All of this was in the form of a handheld instrument. We really shrunk the volume of reagents that are needed for the test, removing the burden of the technician to perform all those tests. Having them done by the handheld reader was a pretty daunting task, but it's one that really made a big difference in terms of the time to perform the test and the energy to perform that test.
Mary:
Yeah. Less blood, less material, and less expertise is needed. I would imagine that also made it cheaper, not just with labor costs, but with the chemicals themselves.
Norm Wainwright:
Yeah, absolutely. Foster, I think you did pretty much an analysis on the percent of reagent that we ended up using and needing for the test.
Foster Jordan:
Yeah, it reduces the demand for our crude material by 95%. It's an amazing reduction on the raw material. But in addition to everything Norm talked about, it also for the first time ever, it decentralized the ability to do endotoxin testing. Historically, a sample was pulled and then logged into the QCLab, and then maybe the next day they analyzed it for production. But with our introduction to the PTS, the portable platform, the test could then move to the point of view.

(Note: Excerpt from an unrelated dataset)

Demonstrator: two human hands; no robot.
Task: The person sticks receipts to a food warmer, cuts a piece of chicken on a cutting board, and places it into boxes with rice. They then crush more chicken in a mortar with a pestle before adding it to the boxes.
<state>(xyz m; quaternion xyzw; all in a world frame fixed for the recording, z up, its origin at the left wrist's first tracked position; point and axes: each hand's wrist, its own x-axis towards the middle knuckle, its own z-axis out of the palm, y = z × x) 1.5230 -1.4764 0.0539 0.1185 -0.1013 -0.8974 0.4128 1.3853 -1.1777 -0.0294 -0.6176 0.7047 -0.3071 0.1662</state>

You could actually pull a sample in real time, pull a sample on either a problematic area or an area where you needed a critical time to result, and that either anyone could run the test, even the production people could run the test to actually get a real quick number instead of waiting for the central lab to generate the test result, which was again, really helpful to pharmaceutical companies who have high risk samples during their in-process testing.
Mary:
Yeah. Well, and not just pharmaceutical companies, you reminded me that we did a video a couple of years ago about a kidney dialysis center basically in the middle of nowhere in Australia, very remote location, where a lot of aboriginal people lived and needed dialysis. Instead of having them move hours away to the next nearest city, they were able to stay put in their home village by the creation of a dialysis center. But that was only possible because they were able to test the water with the cartridge technology to make sure, because kidney dialysis water obviously has to be extremely pure. It helped patients in that way as well. Bringing this to remote locations. I'll add a link.
Foster Jordan:
Absolutely.
Mary:
I'll add a link to that.
Foster Jordan:
Similar to compounding pharmacies in hospitals, typically a compounding pharmacy would compound a particular custom drug for a particular patient, and that would be infused at risk, because there was no real way to do the endotoxin test at point of delivery. That also allowed for compounders to have the ability to do the test right before they injected the drug in the patient.
Mary:
Yeah. Okay. Yeah. We're going to start with some present issues and work our way back, but so recently, Charles River launched Endosafe Trillium, which is our own version of recombinant LAL that doesn't use horseshoe crab blood. That's a big step. Can you both tell me what the impetus was to create this product? Foster, you want to start?
Foster Jordan:
Yeah. I think everybody realizes that sustainability and conservation is critically important, and we realized that early that we needed to get involved even though it is a synthetic derived blood, but it's still the same sequences that the natural species use. We just use a mammalian cell culture, which Norm created to generate the three main proteins that are used to mimic the natural LAL test. But again, it's an evolution. We realized that we needed to do that. We were able to reduce the demand for horseshoe crab material dramatically by the introduction of the cartridge, but it was still important to know that this technology was coming and it would be the wave of the future, and we needed to get involved.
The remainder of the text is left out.